» WHAT YOU NEED TO DO: Count the lines in the records below that contain the word "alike", and give only that count.

· · · · ·

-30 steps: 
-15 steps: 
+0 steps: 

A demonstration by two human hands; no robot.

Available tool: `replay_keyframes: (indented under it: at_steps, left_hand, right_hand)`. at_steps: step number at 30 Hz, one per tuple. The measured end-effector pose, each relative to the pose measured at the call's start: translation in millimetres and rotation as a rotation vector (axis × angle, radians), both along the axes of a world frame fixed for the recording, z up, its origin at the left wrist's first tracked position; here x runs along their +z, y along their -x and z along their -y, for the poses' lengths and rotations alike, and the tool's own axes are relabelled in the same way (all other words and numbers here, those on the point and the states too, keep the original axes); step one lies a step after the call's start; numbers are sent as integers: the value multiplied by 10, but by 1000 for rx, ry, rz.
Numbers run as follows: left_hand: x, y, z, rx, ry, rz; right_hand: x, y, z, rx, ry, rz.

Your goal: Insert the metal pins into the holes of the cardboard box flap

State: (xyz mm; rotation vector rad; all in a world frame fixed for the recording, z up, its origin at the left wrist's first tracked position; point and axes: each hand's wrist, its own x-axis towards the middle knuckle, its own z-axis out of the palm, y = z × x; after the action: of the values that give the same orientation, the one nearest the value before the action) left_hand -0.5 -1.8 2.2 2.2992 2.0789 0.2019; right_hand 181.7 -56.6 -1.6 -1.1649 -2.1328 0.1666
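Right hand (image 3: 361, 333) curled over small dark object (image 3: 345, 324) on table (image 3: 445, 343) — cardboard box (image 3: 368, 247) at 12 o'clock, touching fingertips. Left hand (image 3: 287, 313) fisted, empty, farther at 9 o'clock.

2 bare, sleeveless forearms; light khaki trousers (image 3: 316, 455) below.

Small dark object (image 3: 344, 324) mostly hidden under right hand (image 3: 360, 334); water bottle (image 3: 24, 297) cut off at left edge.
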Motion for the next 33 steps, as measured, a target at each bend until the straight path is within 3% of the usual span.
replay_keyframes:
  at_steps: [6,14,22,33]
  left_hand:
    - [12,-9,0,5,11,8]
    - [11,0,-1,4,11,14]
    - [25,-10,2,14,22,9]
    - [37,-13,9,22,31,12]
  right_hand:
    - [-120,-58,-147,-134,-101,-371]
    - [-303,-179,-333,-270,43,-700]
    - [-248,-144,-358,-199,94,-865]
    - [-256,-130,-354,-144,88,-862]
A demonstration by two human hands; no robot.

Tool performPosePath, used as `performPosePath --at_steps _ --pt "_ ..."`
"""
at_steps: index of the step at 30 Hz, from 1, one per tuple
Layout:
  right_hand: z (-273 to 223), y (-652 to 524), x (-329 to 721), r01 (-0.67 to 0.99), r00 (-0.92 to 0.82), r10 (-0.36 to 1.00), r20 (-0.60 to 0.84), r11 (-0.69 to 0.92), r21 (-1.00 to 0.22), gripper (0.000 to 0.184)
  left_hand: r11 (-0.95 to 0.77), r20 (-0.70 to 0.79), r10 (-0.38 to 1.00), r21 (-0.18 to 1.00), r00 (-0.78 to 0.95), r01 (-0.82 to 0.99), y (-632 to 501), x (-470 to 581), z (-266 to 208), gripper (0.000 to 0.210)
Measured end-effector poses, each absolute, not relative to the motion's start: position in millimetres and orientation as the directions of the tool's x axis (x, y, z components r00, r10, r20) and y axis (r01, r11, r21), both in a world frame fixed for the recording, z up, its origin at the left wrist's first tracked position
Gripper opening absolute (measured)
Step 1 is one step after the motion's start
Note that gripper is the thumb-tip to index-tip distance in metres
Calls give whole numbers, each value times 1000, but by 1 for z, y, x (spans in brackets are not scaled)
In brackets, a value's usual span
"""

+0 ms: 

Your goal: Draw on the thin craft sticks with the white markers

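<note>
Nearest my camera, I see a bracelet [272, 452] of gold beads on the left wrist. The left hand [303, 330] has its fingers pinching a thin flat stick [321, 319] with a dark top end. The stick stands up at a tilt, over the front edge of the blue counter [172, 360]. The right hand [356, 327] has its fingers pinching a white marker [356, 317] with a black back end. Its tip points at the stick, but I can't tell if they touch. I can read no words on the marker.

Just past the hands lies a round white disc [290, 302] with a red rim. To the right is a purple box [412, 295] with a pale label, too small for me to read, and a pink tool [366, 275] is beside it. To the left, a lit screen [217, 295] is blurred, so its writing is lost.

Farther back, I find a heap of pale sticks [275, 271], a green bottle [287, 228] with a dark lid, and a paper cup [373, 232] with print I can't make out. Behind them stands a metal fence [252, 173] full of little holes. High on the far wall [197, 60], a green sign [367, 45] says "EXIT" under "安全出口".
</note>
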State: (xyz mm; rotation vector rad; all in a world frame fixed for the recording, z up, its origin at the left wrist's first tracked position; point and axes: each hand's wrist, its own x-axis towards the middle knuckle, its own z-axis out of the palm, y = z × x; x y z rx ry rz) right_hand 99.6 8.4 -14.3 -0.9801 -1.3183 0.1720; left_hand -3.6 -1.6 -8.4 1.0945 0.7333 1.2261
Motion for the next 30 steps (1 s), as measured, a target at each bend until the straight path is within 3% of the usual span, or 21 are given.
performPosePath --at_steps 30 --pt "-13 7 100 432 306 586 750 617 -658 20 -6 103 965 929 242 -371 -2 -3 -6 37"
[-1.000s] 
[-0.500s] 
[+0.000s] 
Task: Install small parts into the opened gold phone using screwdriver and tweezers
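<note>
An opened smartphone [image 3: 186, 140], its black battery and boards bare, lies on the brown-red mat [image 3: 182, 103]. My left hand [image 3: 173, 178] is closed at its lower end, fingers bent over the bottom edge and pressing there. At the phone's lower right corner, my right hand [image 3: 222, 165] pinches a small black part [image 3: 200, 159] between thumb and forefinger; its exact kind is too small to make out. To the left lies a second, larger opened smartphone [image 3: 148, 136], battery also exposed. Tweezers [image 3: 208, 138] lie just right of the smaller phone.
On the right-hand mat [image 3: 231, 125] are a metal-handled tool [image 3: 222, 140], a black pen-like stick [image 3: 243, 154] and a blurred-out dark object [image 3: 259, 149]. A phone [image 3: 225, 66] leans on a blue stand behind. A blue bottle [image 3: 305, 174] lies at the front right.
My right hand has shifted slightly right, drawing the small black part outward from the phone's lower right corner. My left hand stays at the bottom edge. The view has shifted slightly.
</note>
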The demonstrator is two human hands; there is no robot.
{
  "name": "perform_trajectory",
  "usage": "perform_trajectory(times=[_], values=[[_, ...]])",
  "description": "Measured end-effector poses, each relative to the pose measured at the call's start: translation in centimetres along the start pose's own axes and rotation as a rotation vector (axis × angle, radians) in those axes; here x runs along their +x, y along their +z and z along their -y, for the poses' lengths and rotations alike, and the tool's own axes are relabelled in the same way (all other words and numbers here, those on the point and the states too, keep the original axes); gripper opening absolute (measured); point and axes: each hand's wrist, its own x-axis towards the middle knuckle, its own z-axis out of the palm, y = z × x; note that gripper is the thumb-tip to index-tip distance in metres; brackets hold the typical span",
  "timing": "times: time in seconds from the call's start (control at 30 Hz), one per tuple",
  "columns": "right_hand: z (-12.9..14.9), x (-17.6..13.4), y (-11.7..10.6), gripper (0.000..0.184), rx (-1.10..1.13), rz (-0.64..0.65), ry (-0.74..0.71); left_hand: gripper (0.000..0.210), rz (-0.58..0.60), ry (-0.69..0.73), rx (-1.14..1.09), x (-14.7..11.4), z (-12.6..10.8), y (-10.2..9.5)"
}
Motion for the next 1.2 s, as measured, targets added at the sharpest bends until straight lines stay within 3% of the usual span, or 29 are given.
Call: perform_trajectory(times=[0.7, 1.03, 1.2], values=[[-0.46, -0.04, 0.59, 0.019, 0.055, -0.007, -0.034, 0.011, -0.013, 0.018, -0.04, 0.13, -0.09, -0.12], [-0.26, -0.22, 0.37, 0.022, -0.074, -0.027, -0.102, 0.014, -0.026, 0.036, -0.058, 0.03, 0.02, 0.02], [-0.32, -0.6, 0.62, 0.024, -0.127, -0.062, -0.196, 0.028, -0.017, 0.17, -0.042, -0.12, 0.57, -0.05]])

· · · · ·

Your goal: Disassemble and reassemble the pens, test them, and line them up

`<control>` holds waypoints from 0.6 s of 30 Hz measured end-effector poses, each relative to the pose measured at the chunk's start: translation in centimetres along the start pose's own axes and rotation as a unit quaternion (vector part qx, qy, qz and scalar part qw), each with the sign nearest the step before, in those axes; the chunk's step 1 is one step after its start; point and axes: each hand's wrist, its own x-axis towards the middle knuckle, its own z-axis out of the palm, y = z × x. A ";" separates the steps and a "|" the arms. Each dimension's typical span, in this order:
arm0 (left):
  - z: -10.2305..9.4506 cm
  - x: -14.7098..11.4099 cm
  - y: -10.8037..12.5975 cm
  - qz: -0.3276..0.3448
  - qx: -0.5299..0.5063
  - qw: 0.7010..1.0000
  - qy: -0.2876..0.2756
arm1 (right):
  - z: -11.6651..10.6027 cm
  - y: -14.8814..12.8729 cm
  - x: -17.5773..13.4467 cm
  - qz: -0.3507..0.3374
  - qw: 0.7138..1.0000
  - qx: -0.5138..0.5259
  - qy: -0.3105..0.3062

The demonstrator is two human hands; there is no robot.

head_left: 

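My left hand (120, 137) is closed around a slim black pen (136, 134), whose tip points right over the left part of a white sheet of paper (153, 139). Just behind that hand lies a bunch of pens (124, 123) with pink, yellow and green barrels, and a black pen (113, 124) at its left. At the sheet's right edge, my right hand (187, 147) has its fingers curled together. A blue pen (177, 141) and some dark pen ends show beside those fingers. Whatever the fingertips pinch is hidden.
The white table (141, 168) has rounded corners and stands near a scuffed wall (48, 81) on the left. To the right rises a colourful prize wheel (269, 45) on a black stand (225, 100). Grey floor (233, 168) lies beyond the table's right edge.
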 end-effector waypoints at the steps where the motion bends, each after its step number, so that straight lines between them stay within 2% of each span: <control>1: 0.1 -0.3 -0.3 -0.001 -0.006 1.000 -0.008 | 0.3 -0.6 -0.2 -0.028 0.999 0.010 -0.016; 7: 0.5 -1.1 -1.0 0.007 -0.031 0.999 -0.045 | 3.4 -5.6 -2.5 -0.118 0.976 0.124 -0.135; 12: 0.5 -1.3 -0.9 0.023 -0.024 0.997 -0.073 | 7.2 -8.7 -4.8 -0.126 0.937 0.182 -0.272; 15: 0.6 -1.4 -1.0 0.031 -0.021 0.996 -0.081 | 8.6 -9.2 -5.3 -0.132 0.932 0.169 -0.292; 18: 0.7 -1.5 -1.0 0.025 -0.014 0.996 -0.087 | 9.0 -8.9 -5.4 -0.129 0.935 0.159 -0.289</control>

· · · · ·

» RESPONSE TO THE TASK: 2